Fotógrafo

Marcelo era fotógrafo de tiempo completo. Vivía de las constantes fotografías que los turistas se llevaban como recuerdo de su estadía en el pueblo.

El pueblo, pequeño pero con muchos atractivos, lo mantenía ocupado; mitad del tiempo trabajando, mitad en admirar recónditos lugares o fotografiar viejos y conocidos paisajes desde otra óptica.

A Marcelo le encantaba confundir el objetivo con el paisaje, como la copa de un árbol en la pradera, el mar en el cielo y las blancas palomas en las nubes.

Pero claro, él nunca aparecía en las fotos, estaba detrás de las cámaras. -¡Mucho mejor así! –se decía, sintiendo temor de confundirse en el paisaje, de mimetizarse como el objetivo, de pasar desapercibido, de no destacar.

Él recorría uno a uno los lugares turísticos cuando no había visitantes para explorarlos y conocerlos en detalle. Así fue que llegó a la estatua abandonada. Espero mucho tiempo para encontrar tomas donde la blancura del esbelto cuerpo se hiciera nube, donde sus sombras fueran árbol y sus brazos ramas. ¡Cuánto se divertiría encontrando formas donde las figuras no las muestran!

Luego de reveladas observó detenidamente cada fotografía; de manera general primero, detenidamente después y por último dejándose llevar por las figuras, como quien se concentra en el paisaje de un rompecabezas esquivando de la vista las líneas que separan cada pieza.

Y fue en esta última fase de cada foto donde sobrevino el asombro. Lejos de encontrar la estatua, a primera vista surgían otras imágenes. La estatua y la nube eran un rostro blancamente barbudo, con mirada serena e implacable. La foto de la estatua y el árbol le permitía ver una mano abierta, con los dedos hacia arriba, el índice buscando llegar más alto y el brazo escondiéndose, arrepentido.

Al día siguiente, después de las tradicionales fotos con viajeros y mientras la noche pintaba de oscuridad el cielo, Marcelo volvió con su cámara a ver la estatua.

Y allí estaban nuevamente cada una de las imágenes. El rostro serio y lleno de años y la mano, aún más oscura que en la foto. Ya no podía ver la estatua, solo dos imágenes se alternaban de acuerdo a quien, momentáneamente, sol o luna, ganara la pelea por la iluminación del lugar.

Marcelo, quizá para cerciorarse si la visión cambiaba o por simple atracción, fue acercándose a la estatua.
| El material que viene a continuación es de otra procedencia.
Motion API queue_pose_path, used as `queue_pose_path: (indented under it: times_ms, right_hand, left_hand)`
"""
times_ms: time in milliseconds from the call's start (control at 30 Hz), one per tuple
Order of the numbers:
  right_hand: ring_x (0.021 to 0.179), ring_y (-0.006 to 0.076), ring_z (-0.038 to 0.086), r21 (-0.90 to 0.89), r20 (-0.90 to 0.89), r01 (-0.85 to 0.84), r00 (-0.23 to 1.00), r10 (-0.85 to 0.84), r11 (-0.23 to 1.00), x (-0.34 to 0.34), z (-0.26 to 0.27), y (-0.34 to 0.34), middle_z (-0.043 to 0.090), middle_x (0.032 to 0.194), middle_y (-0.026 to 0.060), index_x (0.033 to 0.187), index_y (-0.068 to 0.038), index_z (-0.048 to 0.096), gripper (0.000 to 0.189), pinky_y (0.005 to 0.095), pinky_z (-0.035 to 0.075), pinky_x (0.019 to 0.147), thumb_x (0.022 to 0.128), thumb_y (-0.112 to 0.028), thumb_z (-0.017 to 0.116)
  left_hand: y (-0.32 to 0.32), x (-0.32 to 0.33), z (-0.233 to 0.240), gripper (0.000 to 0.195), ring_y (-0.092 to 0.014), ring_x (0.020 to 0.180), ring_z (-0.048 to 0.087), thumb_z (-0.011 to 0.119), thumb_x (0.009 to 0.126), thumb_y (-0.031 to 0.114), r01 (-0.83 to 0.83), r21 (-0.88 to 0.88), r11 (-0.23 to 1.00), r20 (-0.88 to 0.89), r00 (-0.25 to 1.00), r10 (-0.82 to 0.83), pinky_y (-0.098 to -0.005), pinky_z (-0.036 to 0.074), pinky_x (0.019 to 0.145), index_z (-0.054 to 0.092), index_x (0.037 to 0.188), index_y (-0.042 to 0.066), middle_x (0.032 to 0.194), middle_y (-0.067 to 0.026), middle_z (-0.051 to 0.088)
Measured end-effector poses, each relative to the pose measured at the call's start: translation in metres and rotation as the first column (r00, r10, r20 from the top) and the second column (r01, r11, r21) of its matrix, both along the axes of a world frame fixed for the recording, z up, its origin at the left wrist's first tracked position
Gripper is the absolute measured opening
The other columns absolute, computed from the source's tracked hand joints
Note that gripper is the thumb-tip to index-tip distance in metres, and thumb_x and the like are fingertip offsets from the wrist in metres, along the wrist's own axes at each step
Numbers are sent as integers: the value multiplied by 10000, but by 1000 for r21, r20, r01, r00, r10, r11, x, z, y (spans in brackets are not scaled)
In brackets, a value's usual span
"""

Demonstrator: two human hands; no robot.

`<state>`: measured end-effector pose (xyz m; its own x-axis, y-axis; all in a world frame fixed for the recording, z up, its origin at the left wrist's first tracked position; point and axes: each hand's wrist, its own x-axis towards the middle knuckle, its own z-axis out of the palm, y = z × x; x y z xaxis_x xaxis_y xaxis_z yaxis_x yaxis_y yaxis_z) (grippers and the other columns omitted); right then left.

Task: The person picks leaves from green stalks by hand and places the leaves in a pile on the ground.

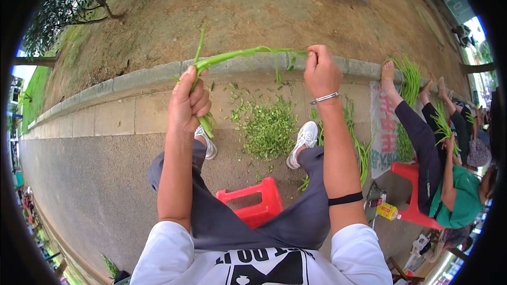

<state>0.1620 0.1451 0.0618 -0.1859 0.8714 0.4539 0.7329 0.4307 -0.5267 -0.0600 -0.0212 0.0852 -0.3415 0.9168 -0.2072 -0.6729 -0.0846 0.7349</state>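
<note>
My left hand [189, 101] is closed around several green vegetable stems [229, 56], whose cut ends stick out below the fist. One stem juts upward past my thumb. Stretched to the right, the stems thin out to leafy tips, and my right hand [323, 69] pinches the far end between thumb and fingers. A few small leaves dangle near that end. On the pavement below, between my white shoes, lies a loose heap of torn green leaves and bits [269, 126]. Longer green stems [360, 146] lie to the right, partly hidden by my right forearm.
A red plastic stool [253, 202] is between my legs. A stone kerb [150, 73] borders bare soil ahead. At the right, a person in green [455, 202] sits on a red stool, holding greens, beside a printed plastic sack [382, 134] and a yellow-labelled bottle [388, 211].
</note>
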Motion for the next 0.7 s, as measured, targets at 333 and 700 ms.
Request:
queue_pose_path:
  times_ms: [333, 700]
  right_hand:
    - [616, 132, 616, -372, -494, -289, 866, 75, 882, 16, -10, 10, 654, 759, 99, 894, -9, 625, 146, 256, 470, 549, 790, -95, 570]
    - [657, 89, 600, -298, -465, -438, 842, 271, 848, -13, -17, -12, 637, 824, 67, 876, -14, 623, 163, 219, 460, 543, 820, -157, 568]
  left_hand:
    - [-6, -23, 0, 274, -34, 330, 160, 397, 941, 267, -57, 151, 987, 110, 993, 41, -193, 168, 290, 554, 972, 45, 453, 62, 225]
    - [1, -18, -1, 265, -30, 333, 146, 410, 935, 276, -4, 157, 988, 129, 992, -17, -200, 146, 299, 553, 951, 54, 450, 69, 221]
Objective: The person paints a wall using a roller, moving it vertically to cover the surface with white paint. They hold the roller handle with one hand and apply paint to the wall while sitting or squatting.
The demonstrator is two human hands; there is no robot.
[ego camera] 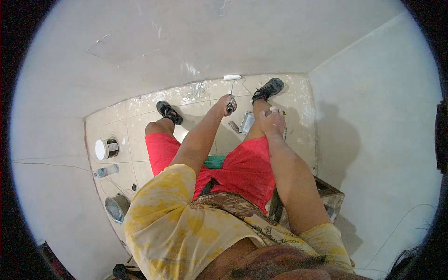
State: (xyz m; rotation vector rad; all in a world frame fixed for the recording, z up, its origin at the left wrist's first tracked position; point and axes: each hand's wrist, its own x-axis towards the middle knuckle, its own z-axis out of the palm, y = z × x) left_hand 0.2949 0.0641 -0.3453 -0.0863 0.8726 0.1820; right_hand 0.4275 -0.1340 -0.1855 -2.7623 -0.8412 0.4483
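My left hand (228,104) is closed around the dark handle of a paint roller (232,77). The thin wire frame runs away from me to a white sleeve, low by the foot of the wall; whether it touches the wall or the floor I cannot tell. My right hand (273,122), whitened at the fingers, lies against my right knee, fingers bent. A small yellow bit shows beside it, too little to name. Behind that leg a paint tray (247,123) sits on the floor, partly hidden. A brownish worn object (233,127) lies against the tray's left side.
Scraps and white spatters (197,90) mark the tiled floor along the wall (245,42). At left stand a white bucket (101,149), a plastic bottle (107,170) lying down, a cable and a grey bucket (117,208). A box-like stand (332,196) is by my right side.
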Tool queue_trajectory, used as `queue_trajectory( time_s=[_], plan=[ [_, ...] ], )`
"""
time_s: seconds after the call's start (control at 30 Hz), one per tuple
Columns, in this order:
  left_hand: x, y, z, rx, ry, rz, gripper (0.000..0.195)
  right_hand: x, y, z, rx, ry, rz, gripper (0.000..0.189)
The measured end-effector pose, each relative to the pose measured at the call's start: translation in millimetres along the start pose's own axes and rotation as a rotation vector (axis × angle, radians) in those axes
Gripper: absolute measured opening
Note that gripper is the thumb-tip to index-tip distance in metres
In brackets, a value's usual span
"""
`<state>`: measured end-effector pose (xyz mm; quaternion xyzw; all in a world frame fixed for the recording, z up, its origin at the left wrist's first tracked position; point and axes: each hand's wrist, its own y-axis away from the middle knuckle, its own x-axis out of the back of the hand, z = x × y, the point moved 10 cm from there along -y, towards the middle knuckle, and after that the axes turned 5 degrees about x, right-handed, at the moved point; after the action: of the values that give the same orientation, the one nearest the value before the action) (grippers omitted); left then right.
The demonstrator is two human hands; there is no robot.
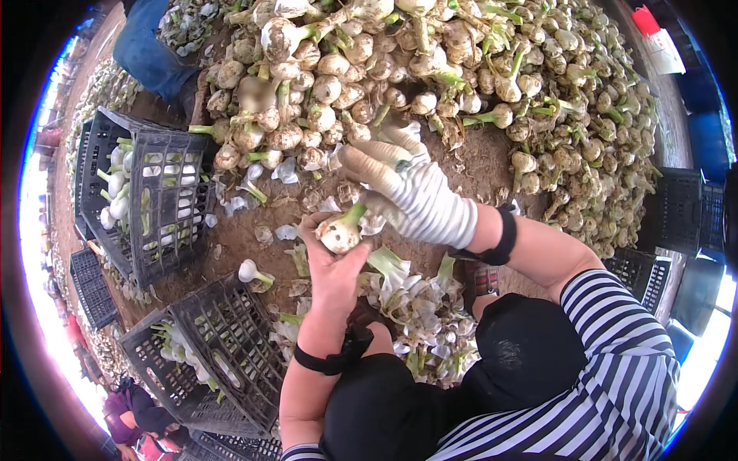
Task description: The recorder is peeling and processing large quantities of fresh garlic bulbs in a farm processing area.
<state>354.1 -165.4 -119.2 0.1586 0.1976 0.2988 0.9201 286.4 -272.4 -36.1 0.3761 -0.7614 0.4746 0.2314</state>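
My bare left hand [334, 274] grips a garlic bulb [339, 233] between thumb and fingers. The bulb is whitish with dark soil spots, and its short green stem tilts up to the right. Just right of it is my right hand [412, 190], in a white knitted glove with grey stripes. Its fingers are spread and somewhat blurred, and the thumb side is close to the stem. Something small and dark shows between the gloved fingers; I cannot tell what it is. Papery garlic skins [424, 305] and cut stems lie below, between my feet.
A large heap of soiled garlic bulbs [340, 92] spans the far side and right. Black plastic crates [167, 201] with cleaner garlic stand at left; another crate [230, 351] sits lower left. One white bulb [248, 271] lies on the dirt floor. Other people [138, 412] are at the left edges.
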Motion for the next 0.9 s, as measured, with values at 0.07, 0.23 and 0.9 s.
queue_trajectory(
  time_s=[0.07,0.23,0.9],
  plan=[
    [-2.9,1.2,-2.0,0.055,0.148,-0.055,0.058,-6.2,-2.9,-9.9,0.072,-0.158,-0.103,0.058],
    [-6.0,2.5,-9.4,0.082,0.130,-0.063,0.056,-21.7,4.0,-27.5,0.282,-0.002,-0.175,0.051],
    [4.2,-13.3,-17.8,0.112,0.212,-0.014,0.055,-74.5,51.2,34.1,-1.058,-1.302,0.107,0.025]
  ],
)
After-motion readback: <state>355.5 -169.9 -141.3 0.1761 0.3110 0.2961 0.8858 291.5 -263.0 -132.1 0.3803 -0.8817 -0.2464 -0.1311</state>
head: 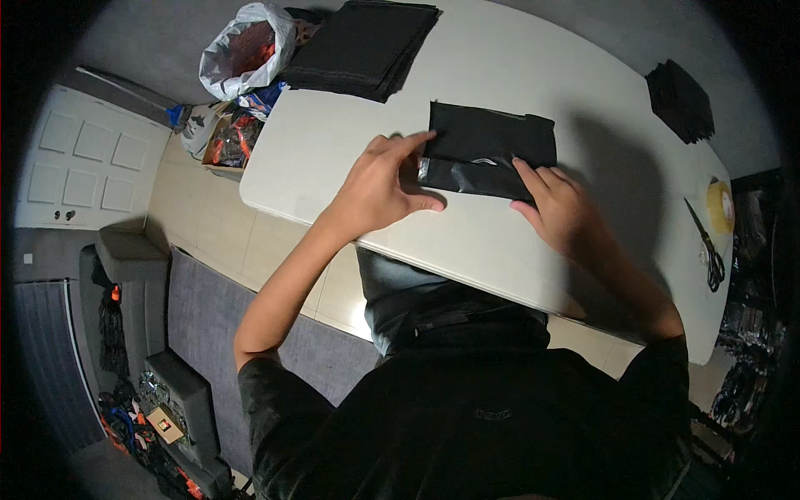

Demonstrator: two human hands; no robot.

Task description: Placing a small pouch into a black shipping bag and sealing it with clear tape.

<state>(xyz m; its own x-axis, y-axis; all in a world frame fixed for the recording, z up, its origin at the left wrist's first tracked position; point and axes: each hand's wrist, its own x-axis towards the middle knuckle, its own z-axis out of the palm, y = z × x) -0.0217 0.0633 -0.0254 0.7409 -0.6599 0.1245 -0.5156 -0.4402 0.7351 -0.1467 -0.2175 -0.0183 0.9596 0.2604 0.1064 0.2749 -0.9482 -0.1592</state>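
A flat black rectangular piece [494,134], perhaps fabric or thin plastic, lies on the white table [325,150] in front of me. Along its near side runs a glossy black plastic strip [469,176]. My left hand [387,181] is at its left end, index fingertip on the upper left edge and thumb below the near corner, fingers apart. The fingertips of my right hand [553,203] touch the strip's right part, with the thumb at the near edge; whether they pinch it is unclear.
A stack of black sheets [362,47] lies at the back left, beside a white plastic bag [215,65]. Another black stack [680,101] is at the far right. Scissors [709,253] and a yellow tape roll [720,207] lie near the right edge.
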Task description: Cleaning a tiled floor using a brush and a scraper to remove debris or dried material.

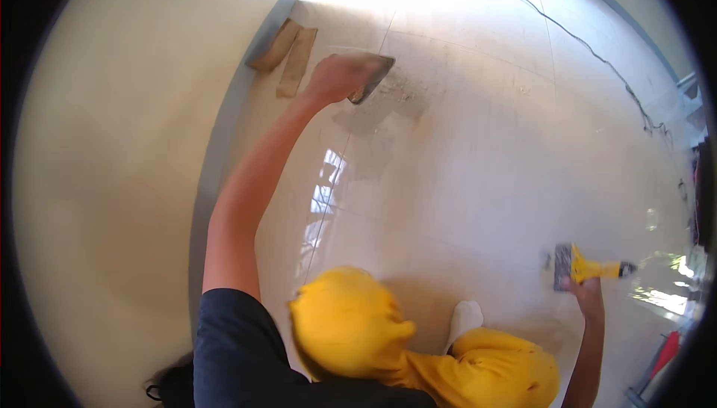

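Note:
At the upper middle, my left hand (pixel 341 77) grips a flat, dark-edged piece (pixel 378 79), held low over the tiled floor (pixel 476 167). Motion blur hides exactly what that piece is and whether it touches the tiles. Grey dust and crumbly debris (pixel 400 91) lie on the floor right beside it. Off to the lower right, my right hand (pixel 586 296) holds a wide putty knife (pixel 588 268) near where blade and yellow handle meet. Its blade is smeared grey and faces left, while the black handle end points right.
Two brown strips, apparently wood (pixel 296 63), lie by the grey baseboard (pixel 224 122) along the left wall (pixel 123 156). A dark cable (pixel 582 41) runs across the upper right. At the lower right edge is a red-and-grey object (pixel 665 355). My bent yellow-clad knees (pixel 347 318) fill the bottom middle.

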A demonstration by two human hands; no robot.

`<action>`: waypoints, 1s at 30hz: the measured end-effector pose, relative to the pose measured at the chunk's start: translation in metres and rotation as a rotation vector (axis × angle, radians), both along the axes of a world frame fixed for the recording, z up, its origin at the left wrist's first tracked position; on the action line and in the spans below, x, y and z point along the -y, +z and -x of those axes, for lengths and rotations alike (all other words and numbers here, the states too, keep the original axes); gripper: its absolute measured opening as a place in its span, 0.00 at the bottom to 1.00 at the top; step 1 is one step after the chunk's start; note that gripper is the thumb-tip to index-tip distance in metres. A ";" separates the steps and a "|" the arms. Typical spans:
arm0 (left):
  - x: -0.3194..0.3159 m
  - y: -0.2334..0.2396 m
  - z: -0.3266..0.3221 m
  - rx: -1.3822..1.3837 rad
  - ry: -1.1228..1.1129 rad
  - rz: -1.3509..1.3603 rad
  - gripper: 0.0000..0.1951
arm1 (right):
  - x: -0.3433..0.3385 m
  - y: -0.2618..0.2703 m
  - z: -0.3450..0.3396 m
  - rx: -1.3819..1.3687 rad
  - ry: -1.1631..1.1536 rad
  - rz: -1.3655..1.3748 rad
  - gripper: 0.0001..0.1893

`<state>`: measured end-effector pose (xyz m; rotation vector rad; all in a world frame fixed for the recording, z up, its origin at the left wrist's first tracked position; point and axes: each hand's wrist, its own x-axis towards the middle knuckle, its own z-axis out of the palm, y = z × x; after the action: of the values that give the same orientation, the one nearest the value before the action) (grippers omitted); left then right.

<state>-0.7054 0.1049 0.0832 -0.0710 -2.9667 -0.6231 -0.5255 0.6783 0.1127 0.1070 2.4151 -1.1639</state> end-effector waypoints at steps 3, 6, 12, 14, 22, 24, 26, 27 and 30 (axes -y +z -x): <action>0.033 0.023 -0.101 -0.058 0.219 -0.336 0.23 | 0.090 0.053 0.023 0.007 0.050 0.084 0.19; 0.072 -0.024 -0.161 -0.286 0.292 -0.761 0.21 | 0.157 0.106 0.073 -0.251 0.237 -0.099 0.21; 0.119 -0.051 -0.223 -0.234 0.640 -0.778 0.21 | 0.272 0.141 0.120 -0.305 0.350 0.019 0.21; 0.122 -0.046 -0.228 -0.187 0.729 -0.817 0.21 | 0.295 0.124 0.116 -0.279 0.373 0.099 0.19; 0.129 -0.010 -0.217 -0.311 0.755 -0.659 0.21 | 0.340 -0.069 0.080 0.114 0.586 0.282 0.17; 0.150 0.000 -0.249 -0.296 0.830 -0.533 0.21 | 0.364 -0.106 0.022 0.093 0.975 0.195 0.20; 0.165 0.000 -0.297 -0.320 0.911 -0.360 0.21 | 0.385 -0.141 -0.023 0.103 1.369 0.130 0.19; 0.164 0.002 -0.322 -0.368 0.966 -0.293 0.22 | 0.392 -0.151 -0.014 0.115 1.400 0.137 0.19; 0.165 0.020 -0.414 -0.203 1.201 -0.361 0.21 | 0.455 -0.157 0.057 -0.136 1.106 0.156 0.17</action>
<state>-0.2919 -0.0599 0.1028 1.4084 -2.0622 -0.8068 -0.5820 0.2235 -0.0444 -1.2132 1.9211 -0.7878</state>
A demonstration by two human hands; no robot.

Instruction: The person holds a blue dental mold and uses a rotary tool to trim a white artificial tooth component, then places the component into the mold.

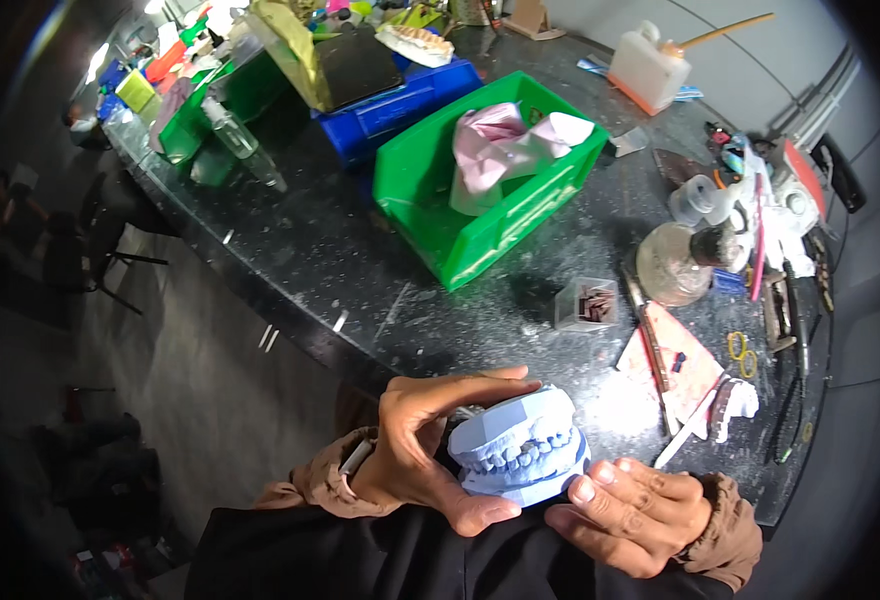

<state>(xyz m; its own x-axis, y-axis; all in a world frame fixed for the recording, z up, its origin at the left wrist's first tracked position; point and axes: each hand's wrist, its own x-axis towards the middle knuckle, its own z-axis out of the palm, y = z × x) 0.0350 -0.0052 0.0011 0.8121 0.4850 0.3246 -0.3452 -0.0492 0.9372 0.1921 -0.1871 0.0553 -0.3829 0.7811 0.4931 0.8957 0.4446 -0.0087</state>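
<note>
A pair of bluish dental plaster casts (519, 450), upper and lower arches set together with teeth facing, stands at the near edge of the dark bench. My left hand (432, 450) grips it from the left, thumb low at the front and fingers over the top. At the casts' lower right is my right hand (627, 514), its fingers extended beside the base; whether they touch it is hard to tell. To the right lie a pink wax sheet (687, 345), a wax knife (654, 349) across it, and a white-handled blade-like tool (686, 431).
Farther back stand a green bin (485, 240) with crumpled pink paper, a blue bin (402, 97) and a plastic bottle (648, 67) of liquid. A small clear box (588, 304), a glass spirit lamp (674, 262) and cluttered hand tools (792, 337) occupy the right side.
</note>
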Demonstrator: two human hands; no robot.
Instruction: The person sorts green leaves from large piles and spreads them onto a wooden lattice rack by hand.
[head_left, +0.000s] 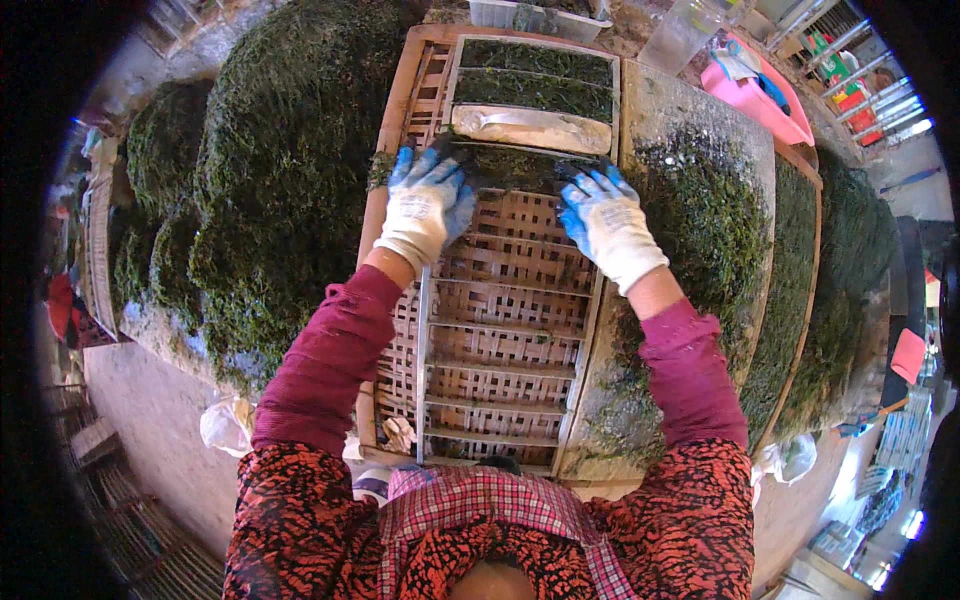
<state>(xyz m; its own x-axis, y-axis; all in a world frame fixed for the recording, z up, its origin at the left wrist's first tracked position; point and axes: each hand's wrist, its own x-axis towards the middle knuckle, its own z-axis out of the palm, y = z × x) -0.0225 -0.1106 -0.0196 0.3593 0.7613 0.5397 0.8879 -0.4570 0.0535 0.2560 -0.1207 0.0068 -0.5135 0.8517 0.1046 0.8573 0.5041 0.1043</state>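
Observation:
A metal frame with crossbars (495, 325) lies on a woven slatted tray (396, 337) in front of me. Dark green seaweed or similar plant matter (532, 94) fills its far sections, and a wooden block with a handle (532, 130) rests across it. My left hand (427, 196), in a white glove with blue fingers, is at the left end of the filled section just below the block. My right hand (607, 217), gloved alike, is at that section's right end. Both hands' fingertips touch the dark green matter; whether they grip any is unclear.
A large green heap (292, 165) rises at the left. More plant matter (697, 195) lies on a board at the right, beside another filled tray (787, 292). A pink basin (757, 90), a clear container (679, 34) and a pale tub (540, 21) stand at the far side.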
Él, quien nunca deseaba pasar desapercibido aunque siempre estaba oculto tras su lente, quedó de pié, frente a la estatua o, mejor dicho, frente al rostro o la mano.

Fue en el momento en que la luna se convirtió en el único farol de la noche cuando Marcelo notó que estaba parado sobre una placa de bronce ya que el viento de la tormenta que se acercaba levantó algunas hojas descubriendo el texto, nuevo para él.

Marcelo, que sentía su confusión tan vívida como su respiración pero tan molesta como el viento con polvo que en ese momento soplaba, vaciló. El siempre quería destacarse, pero estaba oculto del otro lado de las fotos. Deseaba ser el plato principal, pero se quedaba siempre en la cocina. Quería tener la experiencia de los años, pero escondía la mano antes de aventurar algo nuevo.

La tormenta avanzaba tan rápidamente como la noche y la lluvia mojaba y brillaba todo. Entonces, con los ojos llenos de cristal, Marcelo se apartó de la placa y leyó. El nombre era ilegible, había sido borrado por los años, pero debajo del lugar para el nombre decía “quien no se animó a ser, destinado solo a ser parte de otros”.

Marcelo se quedó pensando, mirando con los ojos cerrados. La tormenta pasó con furia y la noche se hizo día.

No se volvió a ver al fotógrafo: Decididamente, se confundió con el paisaje, pasó desapercibido, siguió si destacar.

Durante el día, el nuevo contingente de curiosos turistas revisó cada centímetro del lugar donde, aún mojada, estaba la estatua. Al mirar la placa de bronce leyeron “Marcelo, quien no se animó a ser...”.